**Assigned task:**
Write out every line exactly, from the first line of the records below through the line that contains "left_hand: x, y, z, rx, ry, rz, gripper".

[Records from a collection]
--------------------
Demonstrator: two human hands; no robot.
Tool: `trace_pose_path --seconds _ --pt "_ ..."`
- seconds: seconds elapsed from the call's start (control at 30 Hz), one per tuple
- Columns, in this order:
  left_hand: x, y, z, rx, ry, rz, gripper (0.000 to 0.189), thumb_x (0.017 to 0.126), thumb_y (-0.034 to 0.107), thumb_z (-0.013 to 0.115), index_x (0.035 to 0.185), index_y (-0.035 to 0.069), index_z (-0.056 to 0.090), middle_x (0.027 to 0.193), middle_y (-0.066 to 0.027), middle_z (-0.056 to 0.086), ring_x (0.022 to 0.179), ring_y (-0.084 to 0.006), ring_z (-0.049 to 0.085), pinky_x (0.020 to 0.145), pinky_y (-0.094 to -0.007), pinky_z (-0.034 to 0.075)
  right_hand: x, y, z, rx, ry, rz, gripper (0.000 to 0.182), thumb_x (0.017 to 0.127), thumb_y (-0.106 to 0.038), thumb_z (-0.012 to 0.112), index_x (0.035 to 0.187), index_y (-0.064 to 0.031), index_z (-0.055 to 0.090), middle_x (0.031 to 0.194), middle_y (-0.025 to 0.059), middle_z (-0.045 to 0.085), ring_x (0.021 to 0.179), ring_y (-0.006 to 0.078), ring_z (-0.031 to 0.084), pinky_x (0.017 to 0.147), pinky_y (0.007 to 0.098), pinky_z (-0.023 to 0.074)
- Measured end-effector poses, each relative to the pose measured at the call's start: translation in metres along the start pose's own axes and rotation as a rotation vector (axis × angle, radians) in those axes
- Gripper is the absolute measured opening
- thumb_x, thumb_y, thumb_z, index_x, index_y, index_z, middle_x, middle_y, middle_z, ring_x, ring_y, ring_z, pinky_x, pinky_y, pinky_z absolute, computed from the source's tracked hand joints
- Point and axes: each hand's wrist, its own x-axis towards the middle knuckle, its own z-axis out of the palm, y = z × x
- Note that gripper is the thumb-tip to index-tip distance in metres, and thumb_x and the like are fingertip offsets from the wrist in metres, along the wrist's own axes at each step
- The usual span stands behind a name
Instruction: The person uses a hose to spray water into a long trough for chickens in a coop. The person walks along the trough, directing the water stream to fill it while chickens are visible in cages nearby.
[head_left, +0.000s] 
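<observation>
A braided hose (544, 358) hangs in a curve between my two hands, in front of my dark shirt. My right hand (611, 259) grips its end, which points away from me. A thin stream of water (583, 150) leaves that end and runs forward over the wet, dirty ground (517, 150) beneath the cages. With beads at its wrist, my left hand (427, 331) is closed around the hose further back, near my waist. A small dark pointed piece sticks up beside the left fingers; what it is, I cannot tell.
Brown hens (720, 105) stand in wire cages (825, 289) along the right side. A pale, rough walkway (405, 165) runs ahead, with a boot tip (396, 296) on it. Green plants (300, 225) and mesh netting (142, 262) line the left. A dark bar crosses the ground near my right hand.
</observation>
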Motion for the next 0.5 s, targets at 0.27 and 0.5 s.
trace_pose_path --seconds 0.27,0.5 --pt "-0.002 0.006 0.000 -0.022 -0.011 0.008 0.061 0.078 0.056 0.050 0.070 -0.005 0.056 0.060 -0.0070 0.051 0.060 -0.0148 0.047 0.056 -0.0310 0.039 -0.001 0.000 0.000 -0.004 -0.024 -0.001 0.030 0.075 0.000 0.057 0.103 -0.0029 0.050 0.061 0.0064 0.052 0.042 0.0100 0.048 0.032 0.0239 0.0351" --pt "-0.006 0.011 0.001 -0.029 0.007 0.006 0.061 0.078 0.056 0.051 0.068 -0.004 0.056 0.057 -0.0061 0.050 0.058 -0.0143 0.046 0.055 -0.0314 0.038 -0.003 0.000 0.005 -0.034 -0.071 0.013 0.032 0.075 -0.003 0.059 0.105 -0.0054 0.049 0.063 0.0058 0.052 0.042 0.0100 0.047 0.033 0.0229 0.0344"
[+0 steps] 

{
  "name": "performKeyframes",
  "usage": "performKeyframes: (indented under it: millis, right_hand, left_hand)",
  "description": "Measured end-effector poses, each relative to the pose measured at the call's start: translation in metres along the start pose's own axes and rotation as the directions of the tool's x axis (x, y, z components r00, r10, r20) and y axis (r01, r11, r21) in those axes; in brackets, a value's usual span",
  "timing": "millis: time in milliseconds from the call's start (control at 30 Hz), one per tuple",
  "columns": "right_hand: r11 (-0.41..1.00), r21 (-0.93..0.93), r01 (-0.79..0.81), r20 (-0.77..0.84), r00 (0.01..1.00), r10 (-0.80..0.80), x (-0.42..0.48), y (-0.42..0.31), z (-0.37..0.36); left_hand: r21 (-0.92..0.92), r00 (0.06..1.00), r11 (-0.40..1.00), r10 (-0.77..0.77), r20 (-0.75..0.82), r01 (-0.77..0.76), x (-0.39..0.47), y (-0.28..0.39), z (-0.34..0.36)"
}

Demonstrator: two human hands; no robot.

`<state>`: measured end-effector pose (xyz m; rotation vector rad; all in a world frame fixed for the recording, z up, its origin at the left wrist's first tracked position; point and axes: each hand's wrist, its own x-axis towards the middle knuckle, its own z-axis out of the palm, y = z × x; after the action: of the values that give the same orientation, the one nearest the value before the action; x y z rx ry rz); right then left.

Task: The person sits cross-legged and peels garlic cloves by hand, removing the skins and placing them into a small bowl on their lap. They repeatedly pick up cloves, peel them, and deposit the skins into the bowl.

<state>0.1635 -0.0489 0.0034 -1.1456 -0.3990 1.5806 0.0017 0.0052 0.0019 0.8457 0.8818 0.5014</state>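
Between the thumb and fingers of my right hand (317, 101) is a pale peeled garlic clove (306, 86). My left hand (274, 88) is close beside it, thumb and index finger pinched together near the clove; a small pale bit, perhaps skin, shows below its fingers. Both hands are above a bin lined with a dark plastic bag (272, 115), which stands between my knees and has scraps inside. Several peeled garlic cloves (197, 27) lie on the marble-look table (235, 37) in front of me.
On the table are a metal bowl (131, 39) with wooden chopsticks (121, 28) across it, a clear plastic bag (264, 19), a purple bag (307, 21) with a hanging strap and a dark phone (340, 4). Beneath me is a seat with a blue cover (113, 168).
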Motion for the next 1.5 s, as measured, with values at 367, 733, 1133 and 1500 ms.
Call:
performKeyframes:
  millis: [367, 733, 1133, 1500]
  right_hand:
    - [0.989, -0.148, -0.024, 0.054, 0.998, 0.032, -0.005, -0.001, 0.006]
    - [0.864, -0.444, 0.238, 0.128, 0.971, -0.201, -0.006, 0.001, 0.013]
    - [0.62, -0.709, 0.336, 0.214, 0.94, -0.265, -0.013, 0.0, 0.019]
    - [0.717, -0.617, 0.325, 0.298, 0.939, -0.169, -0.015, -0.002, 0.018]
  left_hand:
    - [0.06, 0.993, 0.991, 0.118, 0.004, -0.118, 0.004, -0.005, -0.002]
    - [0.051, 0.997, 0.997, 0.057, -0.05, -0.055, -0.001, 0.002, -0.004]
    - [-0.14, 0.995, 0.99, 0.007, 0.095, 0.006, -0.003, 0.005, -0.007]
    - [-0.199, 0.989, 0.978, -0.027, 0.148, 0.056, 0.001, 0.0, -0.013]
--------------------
**Written response:**
Demonstrator: two human hands; no robot.
Tool: `trace_pose_path --seconds _ --pt "_ ..."`
- seconds: seconds elapsed from the call's start (control at 30 Hz), one per tuple
- Columns, in this order:
  left_hand: x, y, z, rx, ry, rz, gripper (0.000 to 0.189), thumb_x (0.017 to 0.126), thumb_y (-0.034 to 0.107), thumb_z (-0.013 to 0.115), index_x (0.035 to 0.185), index_y (-0.035 to 0.069), index_z (-0.056 to 0.090), middle_x (0.027 to 0.193), middle_y (-0.066 to 0.027), middle_z (-0.056 to 0.086), ring_x (0.022 to 0.179), ring_y (-0.084 to 0.006), ring_z (-0.049 to 0.085), pinky_x (0.020 to 0.145), pinky_y (-0.094 to -0.007), pinky_z (-0.034 to 0.075)

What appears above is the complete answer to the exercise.